**ACTIVITY**: Your reply should be one number, which is how many lines in the listing below contain "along".

**SUPPLIED MATERIAL**:

* * * * * * * * *

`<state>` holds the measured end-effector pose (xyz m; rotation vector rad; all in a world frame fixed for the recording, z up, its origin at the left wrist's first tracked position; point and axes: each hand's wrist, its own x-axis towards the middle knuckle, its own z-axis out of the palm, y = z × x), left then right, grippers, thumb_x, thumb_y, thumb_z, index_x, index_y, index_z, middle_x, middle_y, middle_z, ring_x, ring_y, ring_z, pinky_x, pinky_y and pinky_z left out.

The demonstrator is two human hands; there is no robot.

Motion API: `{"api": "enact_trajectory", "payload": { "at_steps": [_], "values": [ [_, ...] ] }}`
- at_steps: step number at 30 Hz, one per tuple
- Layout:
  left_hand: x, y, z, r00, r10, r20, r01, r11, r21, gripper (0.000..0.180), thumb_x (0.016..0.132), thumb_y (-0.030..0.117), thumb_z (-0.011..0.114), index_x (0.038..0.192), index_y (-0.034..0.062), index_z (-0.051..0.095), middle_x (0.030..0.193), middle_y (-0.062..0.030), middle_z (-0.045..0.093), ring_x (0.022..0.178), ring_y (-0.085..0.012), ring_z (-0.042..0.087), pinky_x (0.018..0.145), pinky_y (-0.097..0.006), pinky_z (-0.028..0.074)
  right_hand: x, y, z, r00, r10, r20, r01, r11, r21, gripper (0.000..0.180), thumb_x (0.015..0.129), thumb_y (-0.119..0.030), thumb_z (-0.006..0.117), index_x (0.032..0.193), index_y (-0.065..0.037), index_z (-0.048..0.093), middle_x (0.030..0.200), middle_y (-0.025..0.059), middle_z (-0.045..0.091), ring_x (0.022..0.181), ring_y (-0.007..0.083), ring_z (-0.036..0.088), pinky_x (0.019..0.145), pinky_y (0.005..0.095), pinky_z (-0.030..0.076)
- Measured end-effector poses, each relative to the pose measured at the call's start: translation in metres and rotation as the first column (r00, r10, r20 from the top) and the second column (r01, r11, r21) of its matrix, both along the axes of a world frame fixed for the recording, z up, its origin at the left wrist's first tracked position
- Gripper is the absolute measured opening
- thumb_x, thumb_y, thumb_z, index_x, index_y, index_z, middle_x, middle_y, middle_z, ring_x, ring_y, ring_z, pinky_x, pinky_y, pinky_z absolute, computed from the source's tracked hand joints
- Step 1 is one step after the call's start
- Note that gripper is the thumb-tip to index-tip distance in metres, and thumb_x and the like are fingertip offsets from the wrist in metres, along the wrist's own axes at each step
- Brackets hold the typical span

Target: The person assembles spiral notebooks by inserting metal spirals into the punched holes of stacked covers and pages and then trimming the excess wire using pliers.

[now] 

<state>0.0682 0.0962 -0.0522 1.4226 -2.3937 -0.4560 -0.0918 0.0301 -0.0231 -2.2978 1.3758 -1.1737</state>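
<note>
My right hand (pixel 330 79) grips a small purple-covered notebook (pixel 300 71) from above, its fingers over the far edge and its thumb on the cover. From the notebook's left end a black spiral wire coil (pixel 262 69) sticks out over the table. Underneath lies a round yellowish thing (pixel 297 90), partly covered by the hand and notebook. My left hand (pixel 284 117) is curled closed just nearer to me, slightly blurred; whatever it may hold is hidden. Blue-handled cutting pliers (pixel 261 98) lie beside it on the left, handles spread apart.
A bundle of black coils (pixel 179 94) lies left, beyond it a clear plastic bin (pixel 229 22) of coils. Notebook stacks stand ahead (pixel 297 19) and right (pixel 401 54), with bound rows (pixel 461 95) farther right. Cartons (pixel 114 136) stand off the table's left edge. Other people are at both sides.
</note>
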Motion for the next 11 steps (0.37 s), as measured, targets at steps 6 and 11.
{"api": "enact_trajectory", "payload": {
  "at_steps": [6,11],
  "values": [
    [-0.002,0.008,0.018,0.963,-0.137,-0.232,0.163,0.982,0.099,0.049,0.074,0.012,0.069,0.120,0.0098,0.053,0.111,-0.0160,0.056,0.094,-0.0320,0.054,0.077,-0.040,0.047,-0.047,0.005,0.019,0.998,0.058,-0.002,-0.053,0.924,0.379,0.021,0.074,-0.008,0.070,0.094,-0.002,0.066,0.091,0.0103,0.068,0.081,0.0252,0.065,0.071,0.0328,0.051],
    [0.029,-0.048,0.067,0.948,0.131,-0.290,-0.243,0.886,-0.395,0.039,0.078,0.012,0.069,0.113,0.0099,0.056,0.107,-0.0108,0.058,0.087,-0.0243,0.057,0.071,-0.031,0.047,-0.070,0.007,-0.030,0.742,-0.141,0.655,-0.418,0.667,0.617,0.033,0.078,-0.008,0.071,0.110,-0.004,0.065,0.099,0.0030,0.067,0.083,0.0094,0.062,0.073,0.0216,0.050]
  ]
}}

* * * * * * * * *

**SOLUTION TO THE PROBLEM**: 2